DIRECTIONS:
Up to and including the line containing "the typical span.", set down each line of the entries below exactly, starting from the first, and leave out the rest.

"""

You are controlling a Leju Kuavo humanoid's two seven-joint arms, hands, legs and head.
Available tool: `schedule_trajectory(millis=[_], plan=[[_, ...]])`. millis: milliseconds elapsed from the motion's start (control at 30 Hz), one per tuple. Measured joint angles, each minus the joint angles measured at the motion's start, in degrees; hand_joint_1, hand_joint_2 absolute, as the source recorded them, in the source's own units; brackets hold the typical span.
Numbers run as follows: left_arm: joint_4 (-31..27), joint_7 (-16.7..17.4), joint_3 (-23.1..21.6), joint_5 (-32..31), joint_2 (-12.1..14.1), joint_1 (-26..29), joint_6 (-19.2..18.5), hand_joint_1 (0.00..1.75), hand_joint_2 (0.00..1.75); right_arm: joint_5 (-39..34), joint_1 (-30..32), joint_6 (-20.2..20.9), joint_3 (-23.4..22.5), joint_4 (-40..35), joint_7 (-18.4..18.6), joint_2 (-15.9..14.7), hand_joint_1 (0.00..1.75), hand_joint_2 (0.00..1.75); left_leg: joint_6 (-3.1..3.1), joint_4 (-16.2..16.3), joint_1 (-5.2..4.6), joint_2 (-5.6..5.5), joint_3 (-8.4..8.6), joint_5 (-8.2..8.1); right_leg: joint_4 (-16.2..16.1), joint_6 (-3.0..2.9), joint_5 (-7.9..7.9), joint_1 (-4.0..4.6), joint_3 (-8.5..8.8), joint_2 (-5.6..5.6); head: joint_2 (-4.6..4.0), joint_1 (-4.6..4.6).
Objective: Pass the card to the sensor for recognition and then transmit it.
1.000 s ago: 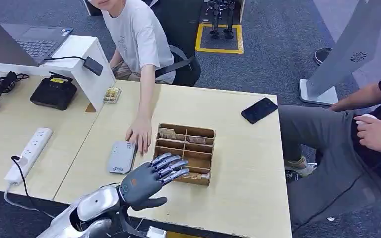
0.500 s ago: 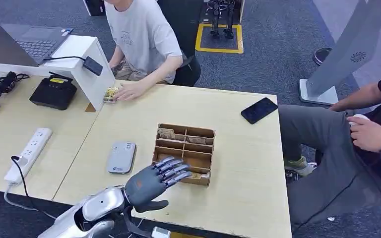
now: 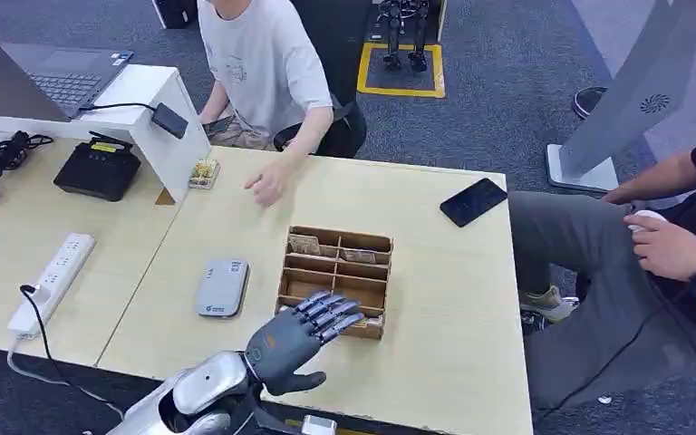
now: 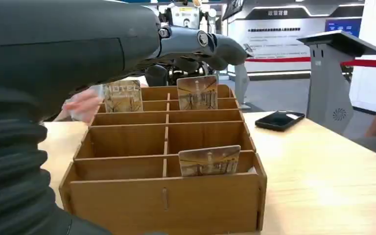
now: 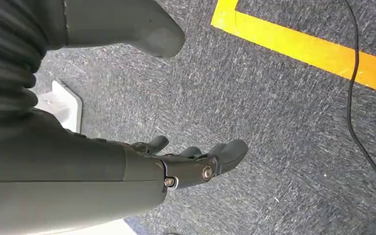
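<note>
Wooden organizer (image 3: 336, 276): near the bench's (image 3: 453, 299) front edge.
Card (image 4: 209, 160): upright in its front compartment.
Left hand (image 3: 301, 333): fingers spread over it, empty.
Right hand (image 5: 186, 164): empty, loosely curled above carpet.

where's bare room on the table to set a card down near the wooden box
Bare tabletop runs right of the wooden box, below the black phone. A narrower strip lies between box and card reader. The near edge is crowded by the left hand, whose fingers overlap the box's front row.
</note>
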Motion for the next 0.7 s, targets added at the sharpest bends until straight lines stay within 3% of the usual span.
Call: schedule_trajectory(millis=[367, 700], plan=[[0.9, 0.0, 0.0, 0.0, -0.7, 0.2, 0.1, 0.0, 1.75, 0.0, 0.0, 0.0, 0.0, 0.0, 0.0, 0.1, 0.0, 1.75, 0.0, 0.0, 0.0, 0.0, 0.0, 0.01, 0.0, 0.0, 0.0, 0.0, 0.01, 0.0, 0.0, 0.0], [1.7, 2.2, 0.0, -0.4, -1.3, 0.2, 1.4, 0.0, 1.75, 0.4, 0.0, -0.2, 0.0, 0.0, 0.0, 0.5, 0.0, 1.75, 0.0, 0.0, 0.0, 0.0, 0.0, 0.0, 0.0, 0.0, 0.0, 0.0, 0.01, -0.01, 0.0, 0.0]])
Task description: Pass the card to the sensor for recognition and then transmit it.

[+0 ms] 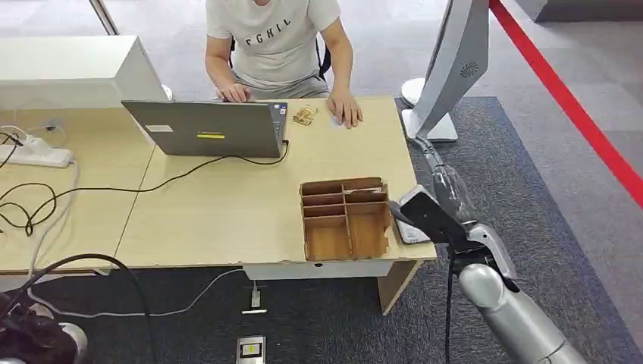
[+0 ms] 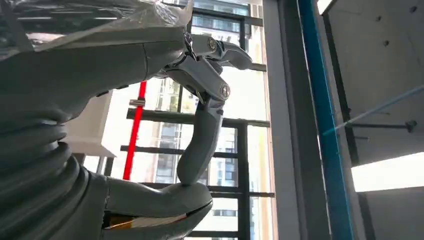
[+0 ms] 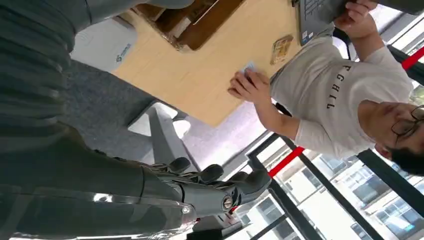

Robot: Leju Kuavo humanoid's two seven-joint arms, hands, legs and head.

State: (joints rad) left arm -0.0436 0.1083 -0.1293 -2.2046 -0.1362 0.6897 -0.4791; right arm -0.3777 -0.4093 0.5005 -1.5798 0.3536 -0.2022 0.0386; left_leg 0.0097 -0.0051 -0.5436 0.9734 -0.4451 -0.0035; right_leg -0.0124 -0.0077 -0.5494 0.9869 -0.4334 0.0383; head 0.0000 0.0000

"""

REPLY:
You are controlling a Leju Kuavo humanoid's two seven-joint arms, hands, legs and head.
Available tool: `schedule_trajectory(millis=[_], plan=[[_, ...]])`. millis: milliseconds elapsed from the motion's start (control at 30 Hz), one per tuple. Measured joint angles, each minus the joint angles measured at the motion's start, in degrees; hand_joint_1, hand_joint_2 absolute, as the source recorded them, in the source's own units; brackets hold the typical span.

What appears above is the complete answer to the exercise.